Action item
Extract, without alteration, each line from the start of the listing to the line bearing "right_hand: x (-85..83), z".

Collected material

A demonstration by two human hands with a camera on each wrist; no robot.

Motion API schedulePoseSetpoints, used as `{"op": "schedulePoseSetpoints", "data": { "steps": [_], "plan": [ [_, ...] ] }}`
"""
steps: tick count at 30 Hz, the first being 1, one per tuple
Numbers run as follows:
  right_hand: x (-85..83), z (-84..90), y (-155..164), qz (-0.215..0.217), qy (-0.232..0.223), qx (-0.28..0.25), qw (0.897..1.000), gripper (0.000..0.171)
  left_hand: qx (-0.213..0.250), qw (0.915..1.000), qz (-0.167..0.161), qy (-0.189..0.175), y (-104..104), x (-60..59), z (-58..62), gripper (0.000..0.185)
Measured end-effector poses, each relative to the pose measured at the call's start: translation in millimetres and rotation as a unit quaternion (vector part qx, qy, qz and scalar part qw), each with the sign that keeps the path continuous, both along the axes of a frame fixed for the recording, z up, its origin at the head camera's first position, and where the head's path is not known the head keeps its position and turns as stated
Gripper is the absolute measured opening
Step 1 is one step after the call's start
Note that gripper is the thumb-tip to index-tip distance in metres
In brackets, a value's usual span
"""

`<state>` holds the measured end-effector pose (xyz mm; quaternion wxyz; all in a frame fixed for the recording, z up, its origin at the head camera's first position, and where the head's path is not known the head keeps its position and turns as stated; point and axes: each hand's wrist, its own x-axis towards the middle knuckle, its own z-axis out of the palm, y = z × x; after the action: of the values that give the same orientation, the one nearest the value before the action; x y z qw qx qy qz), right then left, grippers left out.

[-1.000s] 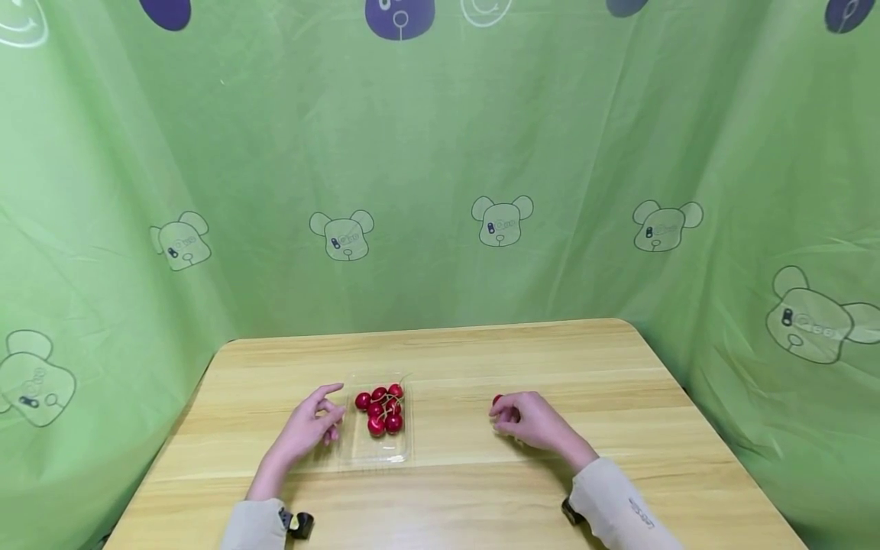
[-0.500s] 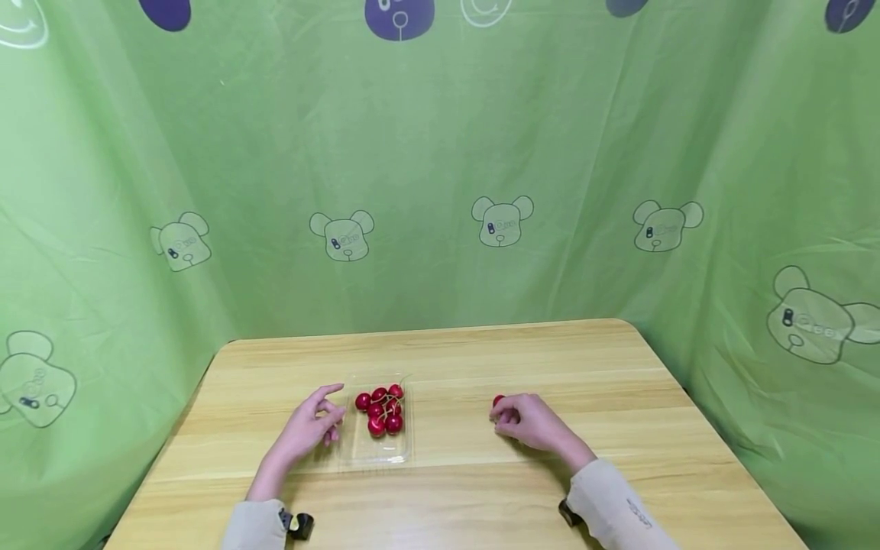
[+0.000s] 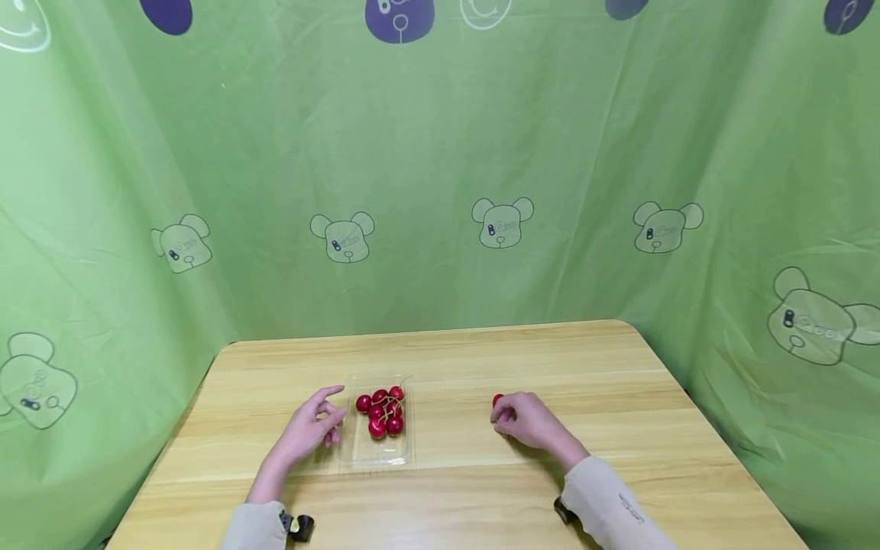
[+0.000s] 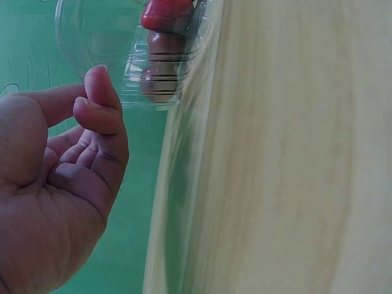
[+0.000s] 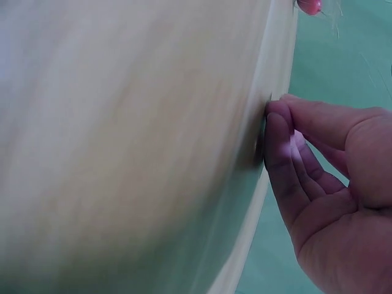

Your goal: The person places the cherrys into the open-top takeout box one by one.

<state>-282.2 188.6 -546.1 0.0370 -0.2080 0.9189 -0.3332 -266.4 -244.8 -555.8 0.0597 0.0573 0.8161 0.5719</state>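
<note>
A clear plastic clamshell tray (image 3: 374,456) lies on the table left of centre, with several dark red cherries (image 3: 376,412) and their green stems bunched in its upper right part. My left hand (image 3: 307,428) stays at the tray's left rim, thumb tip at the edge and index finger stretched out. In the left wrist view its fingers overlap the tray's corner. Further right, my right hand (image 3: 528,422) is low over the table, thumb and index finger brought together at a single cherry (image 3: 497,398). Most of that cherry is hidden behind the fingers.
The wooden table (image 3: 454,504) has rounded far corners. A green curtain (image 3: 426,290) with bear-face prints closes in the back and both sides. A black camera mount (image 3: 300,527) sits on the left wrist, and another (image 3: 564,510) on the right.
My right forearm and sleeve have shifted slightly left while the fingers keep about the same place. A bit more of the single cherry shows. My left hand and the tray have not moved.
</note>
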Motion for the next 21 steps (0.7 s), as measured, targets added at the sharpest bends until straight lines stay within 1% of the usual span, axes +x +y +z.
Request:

Task answer
A demonstration by two human hands with a camera on each wrist; no robot.

Motion API schedulePoseSetpoints, used as `{"op": "schedulePoseSetpoints", "data": { "steps": [_], "plan": [ [_, ...] ] }}`
"""
steps: tick count at 30 Hz, the first being 1, one per tuple
Numbers run as follows:
  right_hand: x (-85..83), z (-84..90), y (-155..164), qz (-0.215..0.217), qy (-0.232..0.223), qx (-0.28..0.25), qw (0.897..1.000), gripper (0.000..0.171)

The exercise has been completed.